Tuesday, August 15, 2017

NSX Basic Concepts, Tips and Tricks

NSX and Network Teaming

There are multiple options how to achieve network teaming from ESXi to the physical network. For more information see my another blog post "Back to the basics - VMware vSphere networking".

In a nutshell, there are generally three supported methods how to connect NSX VTEP(s) to the physical network
  1. Explicit failover - only single physical NIC is active at any given time, therefore no load balancing at all
  2. LACP - single aggregated virtual interface where load balancing is done based on hashing algorithm
  3. Switch independent teaming achieved by multiple VTEPs where each VTEP is bind to different ESXi pNIC.
Let's assume we have switch independent teaming with multiple independent uplinks to the physical network. Now the question is how to check VM vNIC to ESXi host pNIC mapping? I'm aware of at least four methods how to check this mapping
  1. ESXTOP
  2. ESXCLI
  3. NSX Controller
  4. NSX Manager
1/ ESXTOP method
  • ssh to ESXi
  • run esxtop
  • Press key [n] to switch to network view
  • Check column TEAM-PNIC – it should be different vmnic (ESXi pNIC) for each VM
2/ ESXCLI method
  • ssh to ESXi
  • Use command “esxcli network vm list” and locate World IDs of VM
  • Use “esxcli network vm port list -w ” and check “Team Uplink” value. It should be different vmnic (ESXi PNIC) for each VM
3/ NSX Controller method
  • Identify MAC address of VM
  • Login to NSX Controller nodes (ssh or console) one by one
  • Use command “show control-cluster logical-switches mac-table ” to show mac-address to VTEP mappings. I assume multi VTEP configuration where each VTEP is statically bound to particular ESXi pNIC (vmnic)
4/ NSX Manager method
  • Identify MAC address of VM
  • Login to NSX Manager (ssh or console)
  • Go through all controllers and show mac address table where is also information behind which VTEP particular mac address is
  • i) show controller list all
  • ii) show logical-switch controller controller-1 vni 10001 mac
  • iii) show logical-switch controller controller-2 vni 10001 mac
  • iv) show logical-switch controller controller-3 vni 10001 mac
The appropriate method is typically chosen based on the role and Role Based Access Control. vSphere Administrator will probably use esxtop or esxcli and Network Administrator will use NSX Manager or Controller.

Distributed Logical Router (DLR)

DLR is a virtual router distributed across multiple ESXi hosts. You can imagine it as a chassis with multiple line cards.  Chassis is virtual (software based) and line cards are software modules spread across multiple ESXi hosts (physical x86 servers).

The basic concept of DLR is that every routing decision is done locally which means that NSX DLR always performs local routing on the DLR instance running in the kernel of the ESXi hosting the workload that initiates the communication.
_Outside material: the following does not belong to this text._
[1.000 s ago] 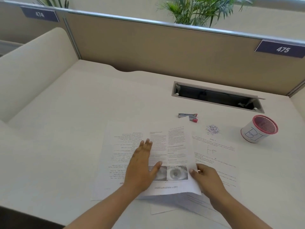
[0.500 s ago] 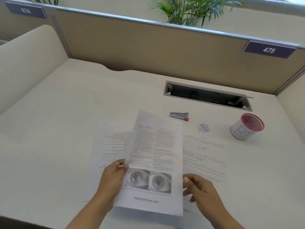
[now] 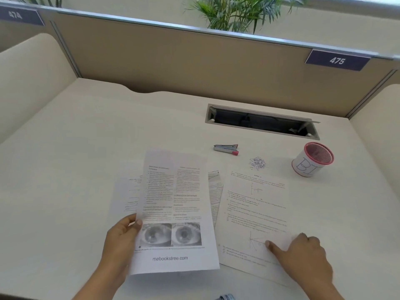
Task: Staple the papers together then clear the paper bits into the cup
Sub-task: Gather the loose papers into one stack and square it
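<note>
Spreading across the whole lower frame, the pale desk [image 3: 86, 148] carries every item. Largest among the papers, the sheet with two eye pictures [image 3: 173, 191] sits at lower centre, its long axis running from the bottom edge up toward the stapler and leaning slightly right, with the printed web address nearest the viewer. Its left margin is pinched by the left hand [image 3: 121, 241], thumb on top beside the eye pictures and the other fingers hidden under the paper. Right of it lies the graph sheet [image 3: 257, 208], flat, its long axis also running up the frame, its top edge just below the paper bits. The right hand [image 3: 303, 252] rests on this sheet's lower right part, forefinger stretched flat toward the left and touching the paper, the remaining fingers loosely bent and holding nothing that shows. Another printed sheet [image 3: 127, 191] peeks out at the left, under the held page. The cup [image 3: 311, 161], red-rimmed and tipped toward the viewer, stands at right of centre. The stapler [image 3: 226, 147] lies above the sheets, long axis across the frame, pink end to the right. The paper bits [image 3: 257, 163] form a small heap between stapler and cup. Half a second ago the right hand hovered at the eye-picture sheet's lower right corner; it has since moved right onto the graph sheet, while the left keeps its pinch.
</note>
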The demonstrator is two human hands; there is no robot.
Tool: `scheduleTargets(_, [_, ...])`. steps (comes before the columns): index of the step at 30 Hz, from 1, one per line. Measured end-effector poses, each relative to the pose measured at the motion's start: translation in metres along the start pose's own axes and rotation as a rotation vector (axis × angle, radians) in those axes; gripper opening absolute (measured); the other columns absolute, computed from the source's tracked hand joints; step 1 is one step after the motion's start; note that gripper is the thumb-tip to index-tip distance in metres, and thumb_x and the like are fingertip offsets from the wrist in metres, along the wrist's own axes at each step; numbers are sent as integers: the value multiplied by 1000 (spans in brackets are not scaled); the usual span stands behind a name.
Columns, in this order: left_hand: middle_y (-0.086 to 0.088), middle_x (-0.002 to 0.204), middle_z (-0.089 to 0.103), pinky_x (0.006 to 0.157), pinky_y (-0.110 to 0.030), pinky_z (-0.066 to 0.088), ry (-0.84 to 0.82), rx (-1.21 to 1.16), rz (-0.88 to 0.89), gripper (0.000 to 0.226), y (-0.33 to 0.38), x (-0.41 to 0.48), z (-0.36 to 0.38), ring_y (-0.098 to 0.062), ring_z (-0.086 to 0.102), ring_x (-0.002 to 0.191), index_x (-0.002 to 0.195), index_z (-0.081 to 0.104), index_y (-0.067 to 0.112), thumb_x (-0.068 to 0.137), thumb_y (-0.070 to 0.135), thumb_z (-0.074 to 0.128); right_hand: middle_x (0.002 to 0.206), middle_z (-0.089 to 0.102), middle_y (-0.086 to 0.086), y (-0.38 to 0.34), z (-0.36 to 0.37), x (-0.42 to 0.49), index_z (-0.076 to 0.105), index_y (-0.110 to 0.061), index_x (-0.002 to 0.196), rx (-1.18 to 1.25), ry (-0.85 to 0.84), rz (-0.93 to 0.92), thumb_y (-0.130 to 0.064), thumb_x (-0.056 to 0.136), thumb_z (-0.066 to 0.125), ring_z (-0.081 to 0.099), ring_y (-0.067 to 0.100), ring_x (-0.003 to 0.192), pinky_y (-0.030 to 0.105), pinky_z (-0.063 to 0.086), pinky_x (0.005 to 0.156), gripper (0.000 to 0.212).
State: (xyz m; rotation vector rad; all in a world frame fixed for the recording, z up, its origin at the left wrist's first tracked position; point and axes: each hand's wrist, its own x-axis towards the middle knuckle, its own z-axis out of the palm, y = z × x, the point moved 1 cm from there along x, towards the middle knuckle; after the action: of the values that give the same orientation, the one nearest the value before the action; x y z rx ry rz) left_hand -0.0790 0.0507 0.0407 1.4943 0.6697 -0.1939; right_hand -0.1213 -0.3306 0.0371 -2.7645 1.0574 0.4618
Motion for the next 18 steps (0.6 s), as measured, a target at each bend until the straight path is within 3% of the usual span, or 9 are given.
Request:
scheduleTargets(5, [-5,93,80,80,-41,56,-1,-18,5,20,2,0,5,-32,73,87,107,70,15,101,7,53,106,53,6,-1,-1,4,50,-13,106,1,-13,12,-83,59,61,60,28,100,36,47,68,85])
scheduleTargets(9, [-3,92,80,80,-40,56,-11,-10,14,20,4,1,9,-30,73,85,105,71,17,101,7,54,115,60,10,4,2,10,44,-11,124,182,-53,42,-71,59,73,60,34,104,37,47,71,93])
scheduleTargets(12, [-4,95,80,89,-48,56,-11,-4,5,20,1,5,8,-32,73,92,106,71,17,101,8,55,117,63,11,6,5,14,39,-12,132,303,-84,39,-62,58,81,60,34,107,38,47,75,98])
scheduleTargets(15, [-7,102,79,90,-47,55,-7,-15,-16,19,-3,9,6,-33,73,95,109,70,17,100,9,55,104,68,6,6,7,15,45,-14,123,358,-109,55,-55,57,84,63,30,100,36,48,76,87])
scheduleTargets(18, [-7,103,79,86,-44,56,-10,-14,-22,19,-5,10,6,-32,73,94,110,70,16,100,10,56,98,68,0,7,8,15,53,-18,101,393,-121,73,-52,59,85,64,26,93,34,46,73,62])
When VM traffic needs to be routed to another logical switch, it first comes to DLR on the same ESXi host where VM is running. Each DLR line card module (ESXi host) has all logical switches (VXLANs) connected locally so DLR forwards the packet to the appropriate destination logical switch and if the target VM runs on another ESXi host the packet is encapsulated on local ESXi host and decapsulated on target ESXi host.

It is good to know, that DLR uses always the same MAC address for default gateway addresses for all logical switches. This MAC address is called VMAC. This is a MAC address used for DLR logical L3 interfaces (LIFs) connected into logical switches (VXLANs).
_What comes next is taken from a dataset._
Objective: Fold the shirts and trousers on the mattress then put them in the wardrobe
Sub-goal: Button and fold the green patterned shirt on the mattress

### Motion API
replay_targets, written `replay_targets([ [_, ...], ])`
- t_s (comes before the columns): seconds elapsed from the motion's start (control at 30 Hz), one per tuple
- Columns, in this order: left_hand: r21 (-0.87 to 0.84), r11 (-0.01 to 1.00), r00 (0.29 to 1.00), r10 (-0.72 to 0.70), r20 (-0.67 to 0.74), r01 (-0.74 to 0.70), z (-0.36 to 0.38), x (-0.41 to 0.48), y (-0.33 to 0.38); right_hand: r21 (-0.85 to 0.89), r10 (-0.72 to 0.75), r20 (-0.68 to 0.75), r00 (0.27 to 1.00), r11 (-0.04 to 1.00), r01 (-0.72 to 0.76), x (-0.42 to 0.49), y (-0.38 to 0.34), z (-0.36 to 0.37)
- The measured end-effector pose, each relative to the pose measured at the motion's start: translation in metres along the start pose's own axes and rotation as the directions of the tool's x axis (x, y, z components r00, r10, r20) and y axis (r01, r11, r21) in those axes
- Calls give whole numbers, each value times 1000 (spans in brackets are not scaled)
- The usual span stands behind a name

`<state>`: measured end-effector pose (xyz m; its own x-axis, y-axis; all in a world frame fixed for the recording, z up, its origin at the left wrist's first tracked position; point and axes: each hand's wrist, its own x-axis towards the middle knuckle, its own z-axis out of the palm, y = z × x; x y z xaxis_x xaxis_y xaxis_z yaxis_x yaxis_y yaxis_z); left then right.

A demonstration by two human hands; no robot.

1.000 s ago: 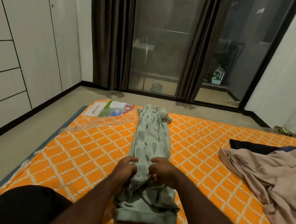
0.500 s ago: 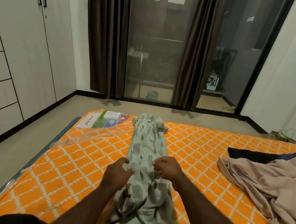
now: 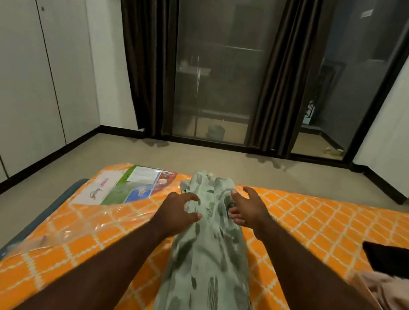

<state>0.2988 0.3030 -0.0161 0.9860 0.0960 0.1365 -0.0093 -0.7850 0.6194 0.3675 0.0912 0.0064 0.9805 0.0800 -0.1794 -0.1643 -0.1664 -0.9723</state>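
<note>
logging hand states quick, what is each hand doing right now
Left hand: open, fingers spread on the green patterned garment.
Right hand: open, fingers spread at the garment's right edge, gripping nothing.

The green garment (image 3: 205,275) runs off the bottom edge, the beige garment (image 3: 394,300) off the right.
</note>
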Motion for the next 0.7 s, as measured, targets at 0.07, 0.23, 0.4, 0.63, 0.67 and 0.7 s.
replay_targets([
  [0.07, -13, 1000, 1000, 0, 24, 1, 12, 22, -3, -62, -14, -42, 999, 998, 11, 28, 5, 8],
  [0.23, -85, 995, 998, -52, 43, 56, 31, 57, -10, -488, -116, -15, 993, 868, 94, 69, 5, 26],
  [0.4, -138, 988, 996, 60, -60, -68, 46, 54, -16, -323, -386, -37, 922, 878, 355, 81, -8, 38],
  [0.63, -38, 971, 971, 236, -46, -238, 44, 45, -27, -74, -181, 82, 980, 980, 187, 98, 12, 27],
  [0.67, -49, 973, 974, 222, -42, -224, 45, 46, -29, -162, -131, 50, 990, 977, 137, 104, 28, 22],
  [0.7, -61, 978, 979, 198, -59, -201, 47, 47, -30, -210, -88, 3, 996, 974, 87, 110, 44, 16],
])
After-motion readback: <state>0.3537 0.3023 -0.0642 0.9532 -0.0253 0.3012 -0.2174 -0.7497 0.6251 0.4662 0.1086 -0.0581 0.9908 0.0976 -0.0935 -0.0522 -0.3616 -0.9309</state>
However, there must be some coordination between multiple DLR "line card" modules (ESXi hosts) therefore each DLR module must also have physical MAC address. This MAC address is called PMAC.

To show DLR PMAC and VMAC run following command on ESXi host
net-vdr -l -C

Distributed Logical Firewall (DFW) - firewall rules

NSX Distributed Firewall applies firewall rules directly to VM vNICs. In the vNIC is the concept of slots where different services are bind and chain together. NSX DFW sits in slot 2 and for example, the third party firewall sits in slot 4.
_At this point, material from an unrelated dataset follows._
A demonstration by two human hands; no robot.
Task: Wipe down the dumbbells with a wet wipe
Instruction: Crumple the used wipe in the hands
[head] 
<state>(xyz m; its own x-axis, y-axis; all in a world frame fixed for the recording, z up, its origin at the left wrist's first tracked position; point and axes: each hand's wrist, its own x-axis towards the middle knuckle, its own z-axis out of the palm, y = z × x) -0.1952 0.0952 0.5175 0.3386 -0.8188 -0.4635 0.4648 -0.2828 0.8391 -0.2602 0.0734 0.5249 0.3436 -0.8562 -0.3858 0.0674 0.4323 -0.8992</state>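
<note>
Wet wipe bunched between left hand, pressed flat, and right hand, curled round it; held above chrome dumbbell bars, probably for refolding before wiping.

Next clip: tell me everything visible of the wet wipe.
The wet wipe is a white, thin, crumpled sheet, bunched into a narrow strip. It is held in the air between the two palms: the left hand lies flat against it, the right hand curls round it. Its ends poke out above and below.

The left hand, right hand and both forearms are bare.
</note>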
So the DFW firewall rules are automatically applied on each vNIC so the question is how to double check what rules are at vNIC level.

There are two methods how to check it
  1. ESXi commands
  2. NSX Manager commands
1/ ESXi method
  • ssh to ESXi
  • Use command “summarize-dvfilter” and locate the VM of your interest and its vNIC name is slot 2 used by agent vmware-sfw
  • grep commands can help us here ... "summarize-dvfilter | grep -A 10 "
  •  vNIC name should looks similar to nic-24565940-eth0-vmware-sfw.2
  • Now you can list firewall rules by command "vsipioctl getfwrules -f nic-24565940-eth0-vmware-sfw.2"

2/ NSX Manager method (https://kb.vmware.com/kb/2125482)
  • Log in to the NSX Manager with the admin credentials
  • To display a summary of DVFilter information, run the command "show dfw host-id summarize-dvfilter"
  • To display detailed information about a vnic, run the command "show dfw host host-id vnic"
  • To display the rules configured on the filter, run the command "show dfw host host-id vnic vnic-id filter filter-name rules"
  • To display the addrsets configured on the filter, run the command "show dfw host host-id vnic vnic-id filter filter-name addrsets"
And again, the appropriate method is typically chosen based on the administrator role and Role Based Access Control. 

Distributed Logical Firewall (DFW) - third party integration and availability considerations

NSX Distributed Firewall supports integration with third party solutions. This integration is also called service chaining. Third party solution is hooked to a particular vNIC slot and usually, some selected or potentially all (not recommended) traffic can be redirected to third-party solution agent running on each ESXi host as a special Virtual Machine. The third-party solution can inspect the traffic and allow or deny the traffic. However,  what happens when agent VM is not available? It is easy to test it, you can Power Off Agent VM and see what happens. Actually, the behavior depends on Service failOpen/failClosed policy.  You can check policy setting as depicted on the screenshot below ...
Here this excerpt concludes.